◆ **The task**:
Span requested from the data below: the line with "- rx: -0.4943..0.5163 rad" through the line with "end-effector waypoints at", both included. Give only these lines again, exactly, and leave every picture out.

Stored records:
★ ★ ★ ★ ★ ★ ★

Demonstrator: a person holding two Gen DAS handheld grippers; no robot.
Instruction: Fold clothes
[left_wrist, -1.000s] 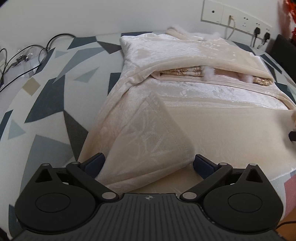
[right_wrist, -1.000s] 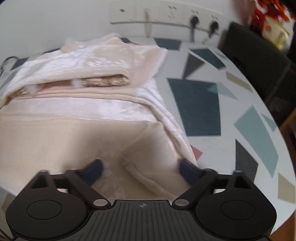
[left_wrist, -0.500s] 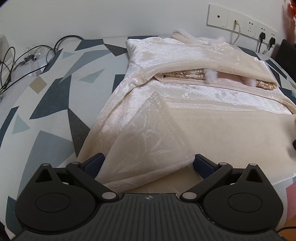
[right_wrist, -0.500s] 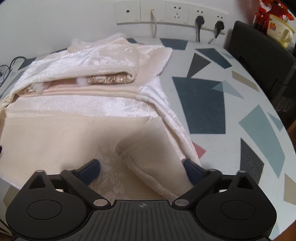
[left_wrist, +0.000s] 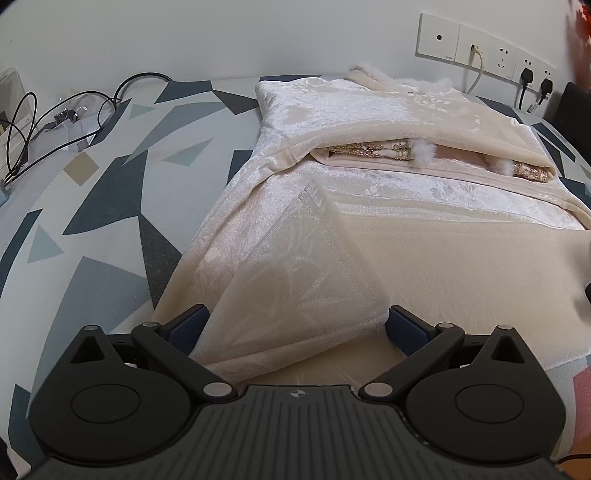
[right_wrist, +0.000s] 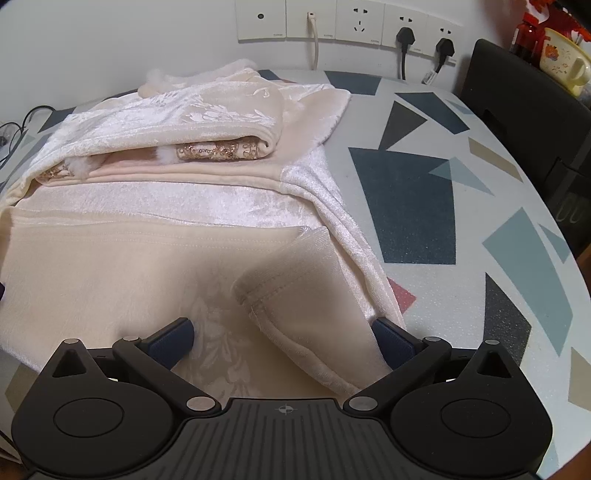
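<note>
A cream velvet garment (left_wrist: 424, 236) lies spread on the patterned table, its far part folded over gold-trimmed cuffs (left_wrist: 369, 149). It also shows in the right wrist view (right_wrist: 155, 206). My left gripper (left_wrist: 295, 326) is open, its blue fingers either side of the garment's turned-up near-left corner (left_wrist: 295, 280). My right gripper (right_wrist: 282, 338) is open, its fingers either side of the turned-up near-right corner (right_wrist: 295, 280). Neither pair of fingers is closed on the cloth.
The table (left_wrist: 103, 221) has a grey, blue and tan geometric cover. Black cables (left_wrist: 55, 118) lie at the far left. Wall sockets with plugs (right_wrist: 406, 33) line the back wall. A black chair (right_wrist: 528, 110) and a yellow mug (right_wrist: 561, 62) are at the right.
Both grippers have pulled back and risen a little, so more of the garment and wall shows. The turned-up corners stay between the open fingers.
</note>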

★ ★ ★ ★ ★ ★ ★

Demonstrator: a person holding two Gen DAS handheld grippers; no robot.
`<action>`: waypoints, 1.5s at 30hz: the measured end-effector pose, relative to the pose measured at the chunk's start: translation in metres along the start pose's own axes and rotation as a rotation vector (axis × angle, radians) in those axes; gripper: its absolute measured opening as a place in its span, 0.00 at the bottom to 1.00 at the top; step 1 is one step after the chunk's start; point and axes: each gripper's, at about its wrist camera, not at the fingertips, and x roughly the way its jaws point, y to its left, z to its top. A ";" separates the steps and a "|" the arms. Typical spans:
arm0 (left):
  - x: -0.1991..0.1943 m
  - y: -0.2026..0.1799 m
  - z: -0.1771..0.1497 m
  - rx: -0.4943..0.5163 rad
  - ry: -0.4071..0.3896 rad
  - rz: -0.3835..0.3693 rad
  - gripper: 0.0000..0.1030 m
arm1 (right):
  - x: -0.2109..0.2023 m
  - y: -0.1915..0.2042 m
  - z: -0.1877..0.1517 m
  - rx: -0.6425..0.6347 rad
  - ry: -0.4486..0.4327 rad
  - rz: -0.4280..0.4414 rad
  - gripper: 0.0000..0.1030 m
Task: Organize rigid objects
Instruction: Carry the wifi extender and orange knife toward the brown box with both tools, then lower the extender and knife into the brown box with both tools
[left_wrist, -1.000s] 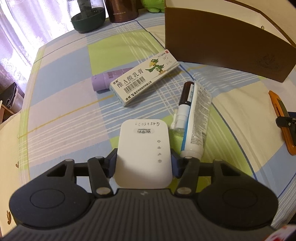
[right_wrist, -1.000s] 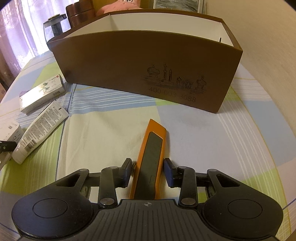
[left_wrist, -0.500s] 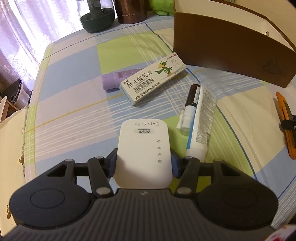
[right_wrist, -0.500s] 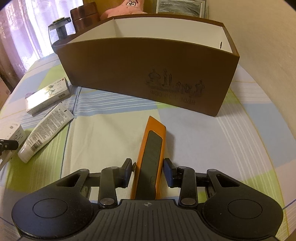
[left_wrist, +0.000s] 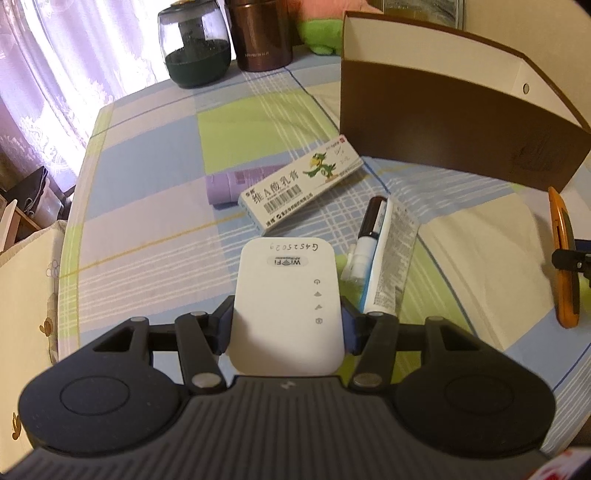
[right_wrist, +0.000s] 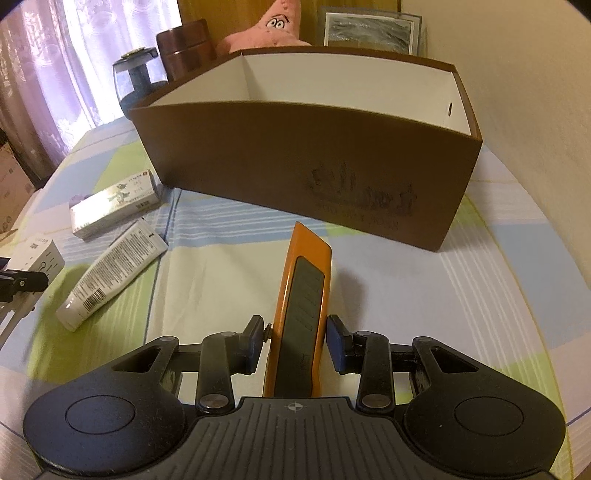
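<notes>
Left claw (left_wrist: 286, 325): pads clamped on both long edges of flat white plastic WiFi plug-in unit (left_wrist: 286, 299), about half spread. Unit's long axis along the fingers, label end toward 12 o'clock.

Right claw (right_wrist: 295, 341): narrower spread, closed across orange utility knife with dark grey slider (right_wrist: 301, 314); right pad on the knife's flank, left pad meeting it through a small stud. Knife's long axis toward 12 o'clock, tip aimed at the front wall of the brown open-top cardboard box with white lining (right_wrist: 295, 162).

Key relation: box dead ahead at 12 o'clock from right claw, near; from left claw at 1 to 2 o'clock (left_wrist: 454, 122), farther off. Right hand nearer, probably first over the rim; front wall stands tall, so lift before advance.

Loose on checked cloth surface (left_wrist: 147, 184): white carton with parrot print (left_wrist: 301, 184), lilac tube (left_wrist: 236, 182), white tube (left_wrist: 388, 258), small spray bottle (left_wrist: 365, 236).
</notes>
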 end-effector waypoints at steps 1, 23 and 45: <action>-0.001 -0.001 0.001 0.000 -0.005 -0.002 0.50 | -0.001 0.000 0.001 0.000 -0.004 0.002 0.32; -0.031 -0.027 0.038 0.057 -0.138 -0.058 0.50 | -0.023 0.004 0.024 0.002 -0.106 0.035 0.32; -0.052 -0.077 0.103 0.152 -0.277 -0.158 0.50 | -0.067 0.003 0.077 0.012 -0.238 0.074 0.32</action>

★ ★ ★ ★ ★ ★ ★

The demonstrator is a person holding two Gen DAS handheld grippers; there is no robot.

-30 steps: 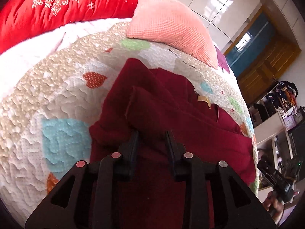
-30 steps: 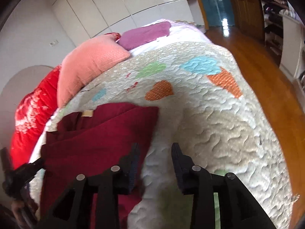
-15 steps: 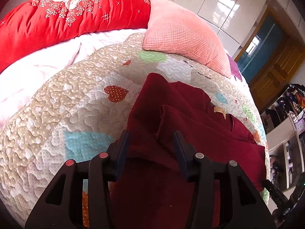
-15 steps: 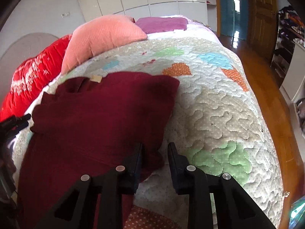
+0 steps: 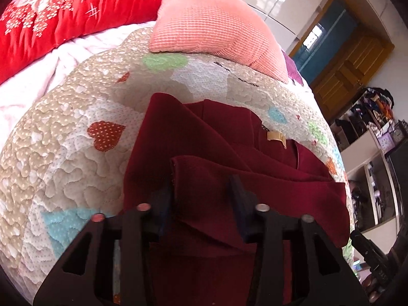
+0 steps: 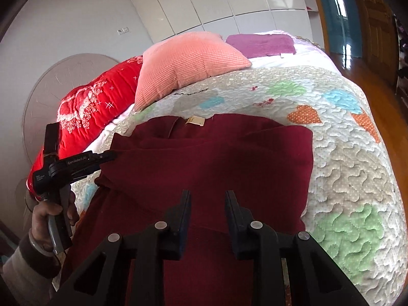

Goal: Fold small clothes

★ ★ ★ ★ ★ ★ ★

◆ **Task solution**:
  - rx: -0.4943..0.5163 rad
  - ry: -0.4071..0.3896 rad
  - rz: -0.3835..0.3693 rad
  - gripper: 0.0000..0.1030 m
arm1 (right):
  - x: -0.2109..0.2023 m
  - y: -0.1915..0.2042 m
  - z: -0.1877..0.1517 m
  - rx: -0.6425..0.6347 rad
  - ry: -0.4486..0.4327 rad
  - rz: -0.4280..0.4414 rad
  - gripper: 0.0000..0.1030 m
Task: Organize rigid objects
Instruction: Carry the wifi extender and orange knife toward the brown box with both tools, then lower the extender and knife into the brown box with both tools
[left_wrist, -1.000s] 
[right_wrist, -1.000s] 
[left_wrist, -0.500s] 
[right_wrist, -0.500s] 
[left_wrist, +0.000s] 
[right_wrist, +0.000s] 
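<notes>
Left claw (left_wrist: 286, 325): pads clamped on both long edges of flat white plastic WiFi plug-in unit (left_wrist: 286, 299), about half spread. Unit's long axis along the fingers, label end toward 12 o'clock.

Right claw (right_wrist: 295, 341): narrower spread, closed across orange utility knife with dark grey slider (right_wrist: 301, 314); right pad on the knife's flank, left pad meeting it through a small stud. Knife's long axis toward 12 o'clock, tip aimed at the front wall of the brown open-top cardboard box with white lining (right_wrist: 295, 162).

Key relation: box dead ahead at 12 o'clock from right claw, near; from left claw at 1 to 2 o'clock (left_wrist: 454, 122), farther off. Right hand nearer, probably first over the rim; front wall stands tall, so lift before advance.

Loose on checked cloth surface (left_wrist: 147, 184): white carton with parrot print (left_wrist: 301, 184), lilac tube (left_wrist: 236, 182), white tube (left_wrist: 388, 258), small spray bottle (left_wrist: 365, 236).
</notes>
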 end-effector waypoints at steps 1, 23 and 45: <action>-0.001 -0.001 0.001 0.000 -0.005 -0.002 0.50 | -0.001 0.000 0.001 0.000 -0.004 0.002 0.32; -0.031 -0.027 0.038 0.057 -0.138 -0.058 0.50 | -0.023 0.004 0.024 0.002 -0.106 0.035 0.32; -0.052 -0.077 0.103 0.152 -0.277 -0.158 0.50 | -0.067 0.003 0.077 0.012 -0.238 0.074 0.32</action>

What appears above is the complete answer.